* Aim of the task *
Every line from the one with "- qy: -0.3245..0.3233" to the one with "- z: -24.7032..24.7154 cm", including those two, is to be copied exactly; all other lines of the entries below are left out.

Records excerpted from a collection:
=== Begin Enclosure ===

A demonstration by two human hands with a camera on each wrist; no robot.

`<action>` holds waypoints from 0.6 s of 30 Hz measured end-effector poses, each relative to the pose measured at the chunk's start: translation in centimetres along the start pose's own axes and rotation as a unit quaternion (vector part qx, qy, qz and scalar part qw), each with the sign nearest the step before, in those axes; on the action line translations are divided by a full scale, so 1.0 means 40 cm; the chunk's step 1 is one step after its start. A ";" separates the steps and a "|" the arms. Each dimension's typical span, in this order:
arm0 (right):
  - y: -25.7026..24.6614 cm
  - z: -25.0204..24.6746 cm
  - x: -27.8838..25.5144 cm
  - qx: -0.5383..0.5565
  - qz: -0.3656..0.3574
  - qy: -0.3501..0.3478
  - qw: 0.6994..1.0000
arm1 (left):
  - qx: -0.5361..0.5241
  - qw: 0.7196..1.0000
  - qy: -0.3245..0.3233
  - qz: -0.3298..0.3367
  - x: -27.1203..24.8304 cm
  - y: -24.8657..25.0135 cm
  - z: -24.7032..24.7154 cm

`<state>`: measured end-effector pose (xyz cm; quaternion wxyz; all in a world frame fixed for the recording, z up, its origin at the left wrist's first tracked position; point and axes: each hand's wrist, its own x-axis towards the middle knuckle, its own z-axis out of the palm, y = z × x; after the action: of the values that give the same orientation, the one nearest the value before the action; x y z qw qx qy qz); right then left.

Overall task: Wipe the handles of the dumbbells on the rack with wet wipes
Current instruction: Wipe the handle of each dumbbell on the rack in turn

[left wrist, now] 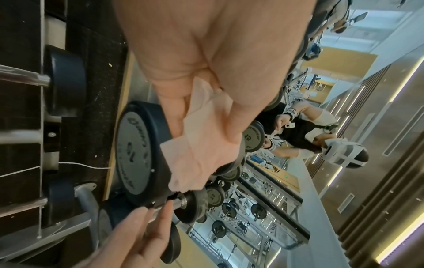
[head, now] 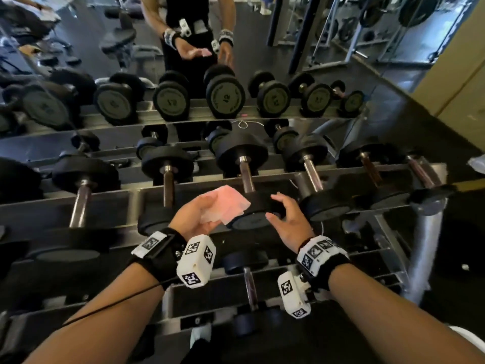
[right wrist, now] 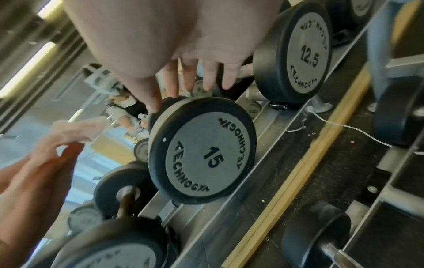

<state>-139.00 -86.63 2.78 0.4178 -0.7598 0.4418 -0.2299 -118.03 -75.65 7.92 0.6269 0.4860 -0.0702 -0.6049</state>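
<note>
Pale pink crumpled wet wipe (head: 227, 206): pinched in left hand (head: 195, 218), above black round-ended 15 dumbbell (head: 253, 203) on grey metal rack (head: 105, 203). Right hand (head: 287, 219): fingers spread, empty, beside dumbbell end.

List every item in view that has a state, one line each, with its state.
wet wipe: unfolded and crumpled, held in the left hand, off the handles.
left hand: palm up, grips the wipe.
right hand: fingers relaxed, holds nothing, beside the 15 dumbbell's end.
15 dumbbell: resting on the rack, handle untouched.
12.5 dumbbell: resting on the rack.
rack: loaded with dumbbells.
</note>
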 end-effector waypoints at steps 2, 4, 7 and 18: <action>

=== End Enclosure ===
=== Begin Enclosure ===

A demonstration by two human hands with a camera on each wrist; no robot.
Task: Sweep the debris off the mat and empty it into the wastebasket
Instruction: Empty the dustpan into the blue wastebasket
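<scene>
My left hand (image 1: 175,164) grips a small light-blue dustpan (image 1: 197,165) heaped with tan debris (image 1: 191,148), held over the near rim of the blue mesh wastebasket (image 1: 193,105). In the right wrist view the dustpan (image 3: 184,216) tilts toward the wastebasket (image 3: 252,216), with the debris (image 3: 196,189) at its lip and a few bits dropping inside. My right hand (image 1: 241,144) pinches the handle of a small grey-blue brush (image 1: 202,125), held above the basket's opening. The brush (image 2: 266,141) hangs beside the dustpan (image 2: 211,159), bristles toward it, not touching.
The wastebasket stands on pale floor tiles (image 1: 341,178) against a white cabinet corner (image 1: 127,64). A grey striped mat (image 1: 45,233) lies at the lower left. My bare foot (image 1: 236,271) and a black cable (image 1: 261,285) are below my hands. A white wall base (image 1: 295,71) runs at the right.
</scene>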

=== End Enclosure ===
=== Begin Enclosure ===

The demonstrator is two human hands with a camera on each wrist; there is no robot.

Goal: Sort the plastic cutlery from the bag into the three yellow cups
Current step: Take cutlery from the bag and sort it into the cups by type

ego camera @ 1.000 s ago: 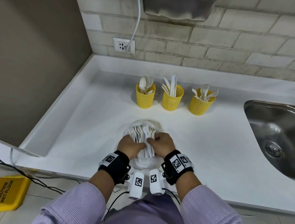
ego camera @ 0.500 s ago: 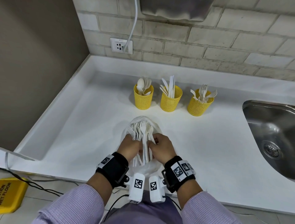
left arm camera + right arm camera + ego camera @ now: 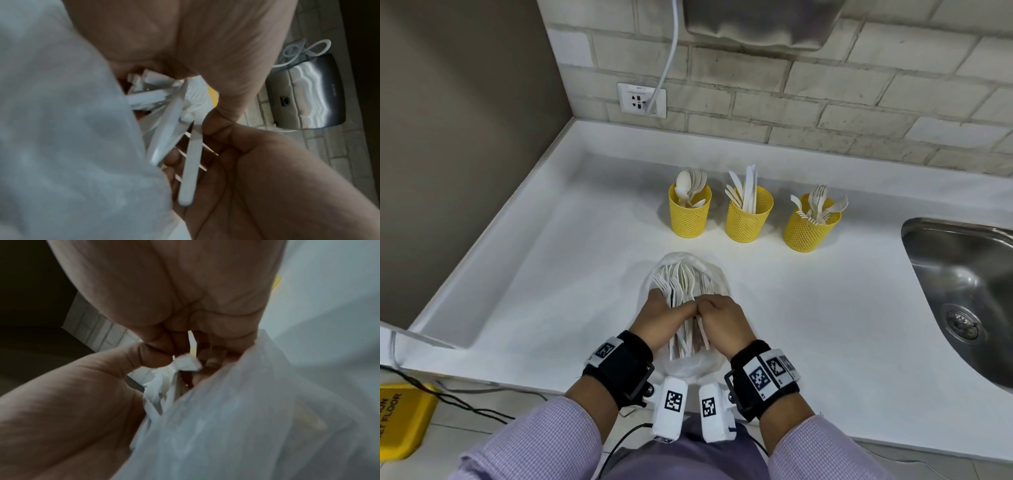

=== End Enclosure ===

* Solution for this problem *
  - qy: -0.3245..0.3233
  - qz: -0.3298..0.3367
  - x: -27.1203..24.8304 cm
  - y: -24.8657..25.0135 cm
  - z: -24.7032..24.7154 cm

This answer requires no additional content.